» **What you need to do**: Copy each line below that includes "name".

» **Exercise data**:
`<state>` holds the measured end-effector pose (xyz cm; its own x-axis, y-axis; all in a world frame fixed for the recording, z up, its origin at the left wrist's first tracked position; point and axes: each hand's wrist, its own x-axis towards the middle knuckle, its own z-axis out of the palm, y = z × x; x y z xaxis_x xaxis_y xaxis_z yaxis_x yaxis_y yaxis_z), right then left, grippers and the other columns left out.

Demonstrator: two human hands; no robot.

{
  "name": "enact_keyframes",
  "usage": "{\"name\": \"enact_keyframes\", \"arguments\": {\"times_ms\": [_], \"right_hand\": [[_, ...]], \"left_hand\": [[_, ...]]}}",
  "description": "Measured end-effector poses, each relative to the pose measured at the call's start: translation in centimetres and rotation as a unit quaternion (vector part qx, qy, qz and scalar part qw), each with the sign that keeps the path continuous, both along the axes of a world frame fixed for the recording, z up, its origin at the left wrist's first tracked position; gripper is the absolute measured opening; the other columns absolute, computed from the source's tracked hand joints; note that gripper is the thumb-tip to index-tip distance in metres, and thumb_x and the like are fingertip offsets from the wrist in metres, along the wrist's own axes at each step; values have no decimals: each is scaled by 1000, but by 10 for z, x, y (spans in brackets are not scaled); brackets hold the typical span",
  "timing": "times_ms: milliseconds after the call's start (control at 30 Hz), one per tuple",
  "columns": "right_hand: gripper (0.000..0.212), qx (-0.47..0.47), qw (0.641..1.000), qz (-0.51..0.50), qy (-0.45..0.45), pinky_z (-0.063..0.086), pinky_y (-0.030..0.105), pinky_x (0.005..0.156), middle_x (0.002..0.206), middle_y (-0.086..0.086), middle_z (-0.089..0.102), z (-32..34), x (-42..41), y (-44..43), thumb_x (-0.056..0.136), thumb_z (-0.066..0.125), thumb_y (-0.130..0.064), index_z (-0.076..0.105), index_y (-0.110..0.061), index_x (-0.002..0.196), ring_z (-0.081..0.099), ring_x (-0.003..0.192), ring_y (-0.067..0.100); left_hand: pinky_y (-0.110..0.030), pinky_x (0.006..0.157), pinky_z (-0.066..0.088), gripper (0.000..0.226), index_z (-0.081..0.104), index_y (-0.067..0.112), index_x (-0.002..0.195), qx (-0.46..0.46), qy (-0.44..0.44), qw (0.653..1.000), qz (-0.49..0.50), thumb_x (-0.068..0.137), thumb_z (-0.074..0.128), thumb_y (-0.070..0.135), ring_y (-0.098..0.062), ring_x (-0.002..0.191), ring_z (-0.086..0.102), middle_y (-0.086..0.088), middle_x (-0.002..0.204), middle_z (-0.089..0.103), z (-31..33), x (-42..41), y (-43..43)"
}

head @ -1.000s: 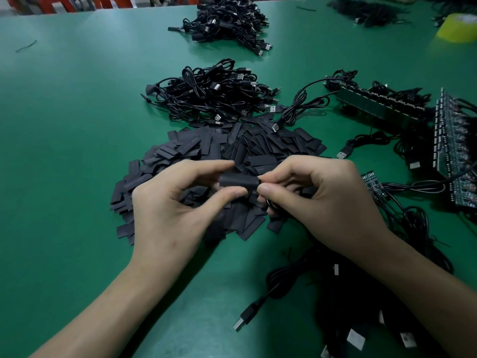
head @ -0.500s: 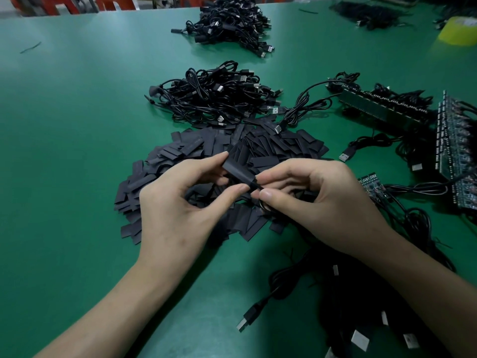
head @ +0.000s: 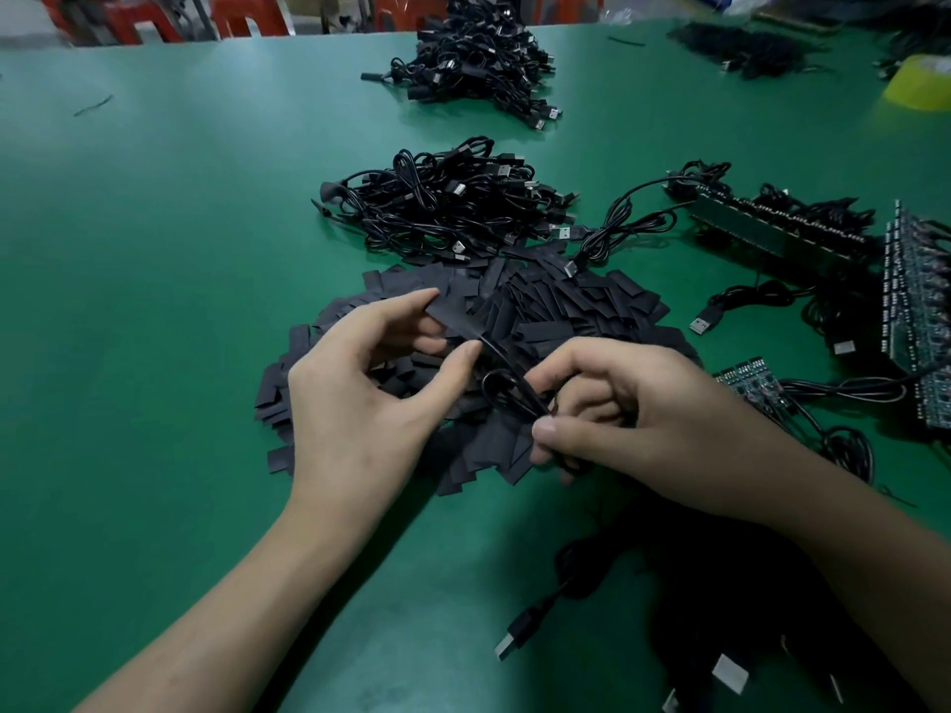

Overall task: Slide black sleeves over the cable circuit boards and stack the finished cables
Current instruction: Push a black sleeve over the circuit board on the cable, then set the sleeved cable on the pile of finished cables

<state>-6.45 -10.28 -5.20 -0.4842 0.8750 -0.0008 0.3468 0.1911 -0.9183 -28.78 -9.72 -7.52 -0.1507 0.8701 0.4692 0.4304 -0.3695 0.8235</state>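
A green table [head: 154, 249] fills the frame, with a broad pile of loose black sleeves [head: 566, 311] at its centre and a heap of coiled cables [head: 442, 208] just above. Over the pile, the left hand [head: 355, 403] pinches one sleeve [head: 453, 313] between thumb and forefinger; the right hand [head: 643, 419], fingers curled, grips the looped black cable [head: 502, 388] running from that sleeve
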Motion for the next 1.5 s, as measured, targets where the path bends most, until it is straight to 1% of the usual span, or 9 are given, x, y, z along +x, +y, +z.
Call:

» **Answer to the problem**:
  "name": "enact_keyframes",
  "usage": "{\"name\": \"enact_keyframes\", \"arguments\": {\"times_ms\": [_], \"right_hand\": [[_, ...]], \"left_hand\": [[_, ...]]}}",

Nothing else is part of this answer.